Page added on August 5, 2007
…The Stern Review outlines the economic costs of climate change (declining food and water supplies, coastal flooding, storm damage, the extinction of up to half of all land species), the distribution of those costs (to be borne most acutely by poor subsistence farmers), and the economic ethics of why the rich must act to help the poor and why the present must act to protect the future.
Climate-policy skeptics love to dwell on questions like these. To them, the cost of any policy weighs heavily because we pay that cost now, while the benefits will come later and accrue to others. Why, they ask, should we sacrifice in order to help future generations, who will have all the benefits of technical progress and economic growth yet to come? Because, as the Stern Review makes clear, if CO2 isn’t stabilized soon, then catastrophe is certain. And extinctions and sea-level changes cannot be reversed by the wealth that might be created in the next 50 years. Facing the judgment of history, no ethical standard entitles us to condemn the future to a hot, dry, famished, and flooded world. For this reason, we must treat the costs and burdens of climate change as if they are already falling on us.
And that’s the rub: They aren’t. The market’s real failure is that it allows for no signal from the future to the present, either from the conditions that will exist 30 years hence or from the people who will be alive and working then. The question becomes: Can we really create a market in which those far-off voices are effectively heard?

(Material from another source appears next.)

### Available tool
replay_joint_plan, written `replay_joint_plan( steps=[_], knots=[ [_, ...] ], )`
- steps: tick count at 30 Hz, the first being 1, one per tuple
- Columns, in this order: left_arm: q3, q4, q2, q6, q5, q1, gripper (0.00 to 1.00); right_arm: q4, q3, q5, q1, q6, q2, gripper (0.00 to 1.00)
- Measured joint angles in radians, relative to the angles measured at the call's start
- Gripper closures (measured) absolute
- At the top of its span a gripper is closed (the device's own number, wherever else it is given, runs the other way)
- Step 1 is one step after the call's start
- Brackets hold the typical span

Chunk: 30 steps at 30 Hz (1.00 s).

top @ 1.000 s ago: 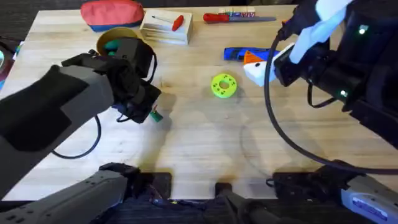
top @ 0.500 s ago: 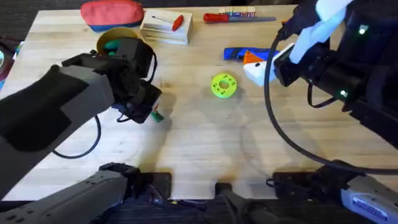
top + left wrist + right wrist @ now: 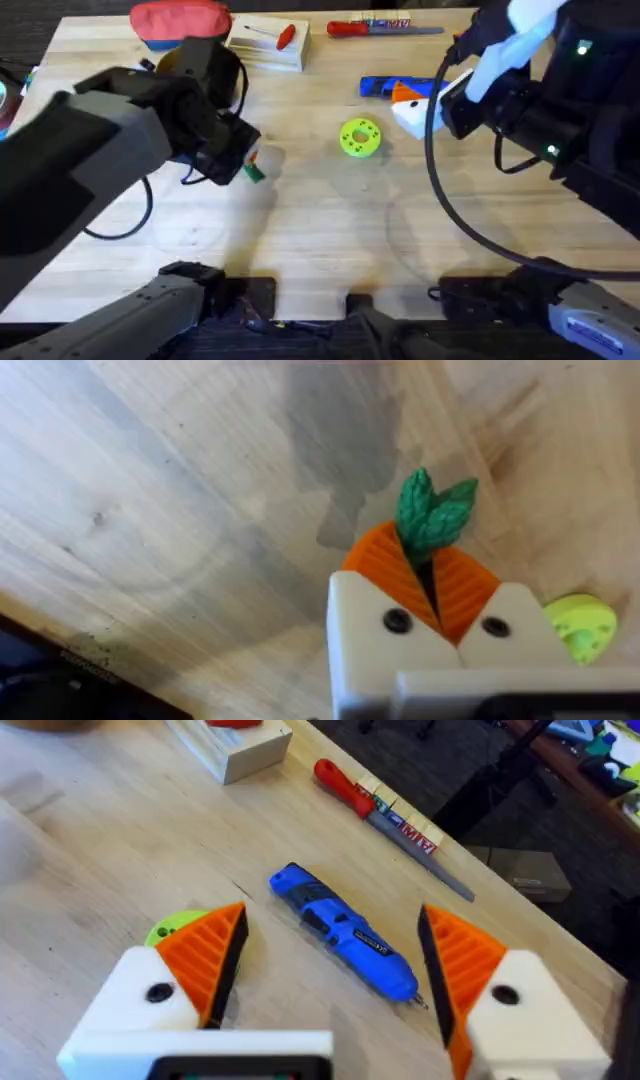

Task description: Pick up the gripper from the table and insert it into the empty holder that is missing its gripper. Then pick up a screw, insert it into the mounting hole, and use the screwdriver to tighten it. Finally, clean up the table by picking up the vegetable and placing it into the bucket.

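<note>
**Vegetable pinched, bucket close by**

The left gripper (image 3: 437, 592) is clenched on the vegetable (image 3: 432, 512), its leafy end poking past the orange pads so it can be carried clear of the table (image 3: 320, 250). The bucket (image 3: 170, 62) sits just behind the arm, mostly hidden; its contents can't be made out. The right gripper (image 3: 335, 960) hangs released above the screwdriver (image 3: 345, 932).

Large light wooden butcher-block table (image 3: 330, 215). Lying on it: red zip pouch (image 3: 180, 22) at far left edge; pale wooden block (image 3: 266, 45) beside it, with small red-handled tool on top; red-handled hand screwdriver (image 3: 380, 28) along far edge; bright blue plastic powered screwdriver (image 3: 383, 87) right of centre; green ring disc (image 3: 360, 137) near centre.
</note>
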Motion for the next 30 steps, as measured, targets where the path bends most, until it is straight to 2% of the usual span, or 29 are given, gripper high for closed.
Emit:
replay_joint_plan(
  steps=[7,11,15,17,22,23,24,27,30],
  knots=[
    [0.133,0.022,-0.041,0.093,-0.019,0.0,0.991,0.0,0.0,0.0,0.0,0.0,0.0,0.011],
    [0.198,0.107,-0.042,0.157,-0.085,0.0,0.991,0.0,0.0,0.0,0.0,0.0,0.0,0.01],
    [0.214,0.225,-0.042,0.216,-0.156,0.013,0.991,0.0,0.0,0.0,0.0,0.0,0.0,0.01],
    [0.214,0.262,-0.04,0.233,-0.168,0.043,0.991,0.0,0.0,0.0,0.0,0.0,0.0,0.01],
    [0.215,0.362,0.015,0.254,-0.16,0.174,0.991,0.0,0.0,0.0,0.0,0.0,0.0,0.01],
    [0.215,0.418,0.062,0.259,-0.142,0.244,0.991,0.0,0.0,0.0,0.0,0.0,0.0,0.01],
    [0.215,0.443,0.078,0.26,-0.133,0.267,0.991,0.0,0.0,0.0,0.0,0.0,0.0,0.01],
    [0.215,0.507,0.123,0.261,-0.105,0.32,0.991,0.0,0.0,0.0,0.0,0.0,0.0,0.01],
    [0.215,0.555,0.169,0.261,-0.088,0.349,0.991,0.0,0.0,0.0,0.0,0.0,0.0,0.01]
  ],
)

Mainstream climate change economics assumes so. “Establishing a carbon price, through tax, trading or regulation, is an essential foundation for climate-change policy,” the Stern Review posits. This makes some sense. After all, markets and taxes encourage cheap solutions, and there is plenty of low-hanging fruit. For a start, why not replace state sales and federal payroll taxes with carbon taxes? A cap-and-trade system would lead industry to use low-emissions technologies more and high-emissions technologies less. Business leaders are rallying behind a “carbon price.” Fine. Give it to them.
But is tinkering with the market enough? According to the Stern Review, stabilizing atmospheric carbon at 550 parts per million requires cutting total emissions by a quarter by 2050, in the face of population and economic growth. Many experts, including nasa’s top earth scientist, James Hansen, favor even more drastic reductions. Goodstein simplifies bluntly: We have 30 years to get the gasoline out of cars and the coal out of power plants, a goal beyond the power of markets.